How to put girls’ education first

Our organisation, the Campaign for Female Education, or CAMFED, provides an example of how this can be done. We focus on how the system can be made accountable to the poorest, most marginalised girl so that the system works for her.

The outcome of this approach is evident in the cadre of empowered women leaders in the CAMFED Association, the pan-African network founded by the first groups of young women to complete secondary school with CAMFED’s support.
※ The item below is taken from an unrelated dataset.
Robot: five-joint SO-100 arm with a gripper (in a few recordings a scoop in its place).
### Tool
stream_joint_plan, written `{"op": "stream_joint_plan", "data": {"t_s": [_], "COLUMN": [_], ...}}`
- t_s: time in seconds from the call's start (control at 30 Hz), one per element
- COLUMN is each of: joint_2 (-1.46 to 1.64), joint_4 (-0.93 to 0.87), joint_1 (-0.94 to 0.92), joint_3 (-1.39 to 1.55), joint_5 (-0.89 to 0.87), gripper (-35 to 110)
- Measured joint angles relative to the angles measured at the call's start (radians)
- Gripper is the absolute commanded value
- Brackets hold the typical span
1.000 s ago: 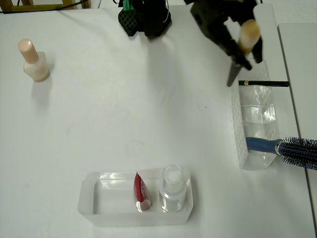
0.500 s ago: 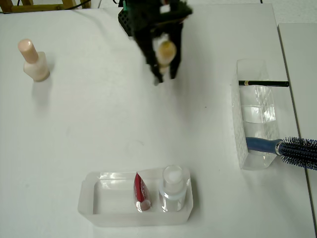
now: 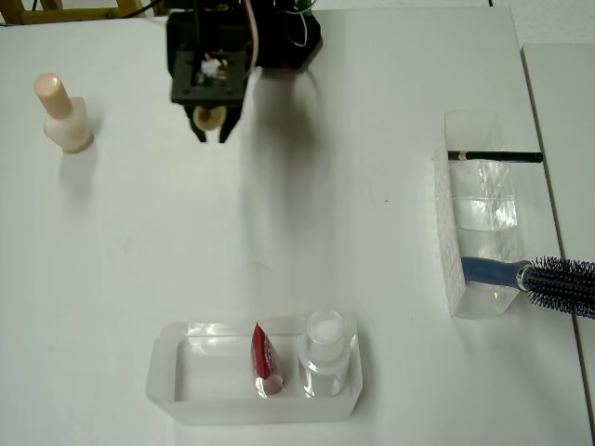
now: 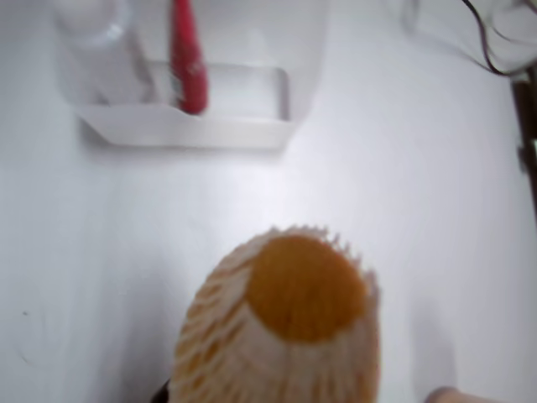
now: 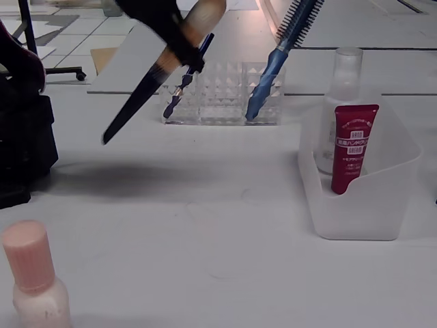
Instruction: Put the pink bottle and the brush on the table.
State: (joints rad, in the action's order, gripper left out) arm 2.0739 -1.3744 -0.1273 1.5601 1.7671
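Black jaws of the gripper (image 3: 212,130) clench the brush (image 5: 158,74), slanted above the table (image 3: 279,232) at the overhead view's upper left. The pink bottle (image 3: 62,114) already stands nearby; released from height, the brush could roll into it.

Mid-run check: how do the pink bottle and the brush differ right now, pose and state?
The pink bottle stands upright on the table, free; the brush is off the table, tilted, clamped in the gripper. The bottle is squat and pale pink; the brush is slim with a black handle. Both are outside the clear trays.
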Motion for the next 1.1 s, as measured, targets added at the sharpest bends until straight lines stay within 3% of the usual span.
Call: {"op": "stream_joint_plan", "data": {"t_s": [0.33,0.73,1.1], "joint_2": [0.038,-0.041,-0.091], "joint_4": [-0.018,0.336,0.598], "joint_1": [-0.287,-0.502,-0.543], "joint_3": [0.196,0.385,0.54], "joint_5": [0.219,0.451,0.479], "gripper": [0,0,0]}}
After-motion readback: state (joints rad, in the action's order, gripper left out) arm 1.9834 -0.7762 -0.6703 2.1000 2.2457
The association has a growing membership, now numbering nearly 178,000, with lawyers and policymakers among them.

Omega Mitepa, a member in Malawi, expressed the profound impact of placing a leadership lens on girls’ education in changing the way girls see themselves and how others see them: ‘Through our education, we have gone from being nobodies to becoming somebodies.’

There is growing global recognition of the importance of women’s leadership in transforming systems in health, education, and economic development. The recent Generation Equality Forum saw new, major commitments to advance women’s leadership from the Ford Foundation and the Bill & Melinda Gates FoundationCo-Impact has also announced its new Gender Fund with the stated aim: ‘to accelerate progress towards gender equality and women’s leadership.’

The beginning of transformative systemic change is girls’ education. If we embrace the perspective that today’s girls are tomorrow’s female leaders, then girls’ education is the precursor to a fundamental disruption of the status quo. Rather than being a panacea for global problems and a veneer for tackling structural inequalities, girls’ education is the entry point to doing so.

Angeline Murimirwa was one of the first young women supported by CAMFED to go to school in Zimbabwe and is a founding member of the CAMFED Association. Lucy Lake is CEO at CAMFED.